现在的裴初意根本不在意自己是不是在公开场合丢了脸面,她只想知道方仲民现在是什么结果。
“警察同志已经在第一时间将人带回,延长刑期已经是板上钉钉的事情了。”
裴初意紧咬着牙,手掌渐渐蜷起。
延长刑期对方仲民而言太轻了,谁知道他下一次又会使出什么样的招数出来再做伤害别人的事情。
“少夫人。”
猜到了她在想什么的叶则突然开口打断裴初意的思绪。
“少爷交代过了,这件事您不要插手,等少爷醒过来以后会亲自处理,会给您也给少爷自己一个很满意的答案。”

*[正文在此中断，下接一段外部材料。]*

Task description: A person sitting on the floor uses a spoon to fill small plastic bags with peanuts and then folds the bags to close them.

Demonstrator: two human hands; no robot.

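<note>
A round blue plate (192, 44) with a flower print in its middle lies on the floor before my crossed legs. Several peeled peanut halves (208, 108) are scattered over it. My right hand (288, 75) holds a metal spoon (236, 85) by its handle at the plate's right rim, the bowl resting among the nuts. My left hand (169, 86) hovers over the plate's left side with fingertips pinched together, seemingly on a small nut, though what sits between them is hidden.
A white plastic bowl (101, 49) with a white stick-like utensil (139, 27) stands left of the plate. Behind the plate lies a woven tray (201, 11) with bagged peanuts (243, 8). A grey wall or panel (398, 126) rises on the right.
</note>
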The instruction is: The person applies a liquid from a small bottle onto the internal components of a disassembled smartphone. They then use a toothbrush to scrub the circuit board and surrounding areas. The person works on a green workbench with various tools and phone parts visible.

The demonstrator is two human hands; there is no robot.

祁尘亦这么做不仅仅是担心裴初意会在这个过程中受到伤害。
更多是考虑到裴初意和方仲民之间复杂的关系。
哪怕他们二人谁也不愿承认彼此之间的养父女关系,但姜惠钰毕竟已经和方仲民办了结婚手续,有姜惠钰这个枢纽在,两人的关系就断不开。
“您要做的就是照顾好自己,有时间的话也可以多陪陪少爷,其他的,自然会有更合适的人去做。”
叶则说的话很隐晦,但也确确实实的给裴初意吃下了一颗定心丸。
方仲民结局已定,一切都只是时间问题。
叶则临走前忍不住和裴初意多说了一嘴。
祁尘亦失血过多送来医院抢救的时候和医生说的唯一一句话就是不打全身麻醉。
所以哪怕身上多处伤口,局麻未必会覆盖全部疼痛,他也咬牙挺到伤口全部处理完包扎好。
虽然祁尘亦没说,但叶则知道,他是害怕全麻会让他失去意识。
他不想裴初意赶到的时候看到他毫无意识的躺在床上,为他担心着急,他却连一句安慰的话都说不了。

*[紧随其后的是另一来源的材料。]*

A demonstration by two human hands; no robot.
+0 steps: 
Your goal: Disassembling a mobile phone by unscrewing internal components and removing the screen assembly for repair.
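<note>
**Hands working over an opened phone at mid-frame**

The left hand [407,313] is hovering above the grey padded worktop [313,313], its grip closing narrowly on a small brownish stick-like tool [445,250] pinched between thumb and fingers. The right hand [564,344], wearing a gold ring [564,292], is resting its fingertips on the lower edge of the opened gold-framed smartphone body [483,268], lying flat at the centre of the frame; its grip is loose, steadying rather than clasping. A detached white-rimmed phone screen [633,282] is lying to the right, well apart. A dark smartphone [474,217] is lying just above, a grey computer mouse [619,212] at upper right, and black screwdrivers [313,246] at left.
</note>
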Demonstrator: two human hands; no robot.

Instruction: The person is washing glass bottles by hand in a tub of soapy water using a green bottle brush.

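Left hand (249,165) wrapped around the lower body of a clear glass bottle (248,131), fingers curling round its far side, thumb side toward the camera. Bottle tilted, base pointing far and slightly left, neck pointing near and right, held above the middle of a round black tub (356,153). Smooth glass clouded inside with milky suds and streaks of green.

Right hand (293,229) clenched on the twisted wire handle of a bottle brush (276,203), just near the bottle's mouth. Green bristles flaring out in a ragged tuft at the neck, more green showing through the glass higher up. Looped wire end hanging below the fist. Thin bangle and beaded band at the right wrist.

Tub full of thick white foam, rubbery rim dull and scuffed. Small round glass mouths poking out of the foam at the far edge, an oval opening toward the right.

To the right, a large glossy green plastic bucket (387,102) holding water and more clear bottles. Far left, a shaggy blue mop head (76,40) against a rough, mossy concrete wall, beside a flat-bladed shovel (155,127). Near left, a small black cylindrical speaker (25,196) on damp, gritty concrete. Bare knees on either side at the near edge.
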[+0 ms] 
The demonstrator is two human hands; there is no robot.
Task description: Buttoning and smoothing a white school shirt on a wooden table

这些事情祁尘亦大概率是永远不会告诉裴初意的,会当作一个秘密被掩埋。
但叶则想要让裴初意知道。
他觉得裴初意也应该知道。
听到这些的裴初意胸口一阵密密麻麻的痛。
她大口喘着气。
看着祁尘亦的病房心中五味杂陈。
祁尘亦都已经那个样子了竟然还在为她着想,他是傻子吗?怎么一点都不会为自己考虑。
裴初意在祁尘亦的床边守了一整夜,直到第二天上去祁尘亦醒过来。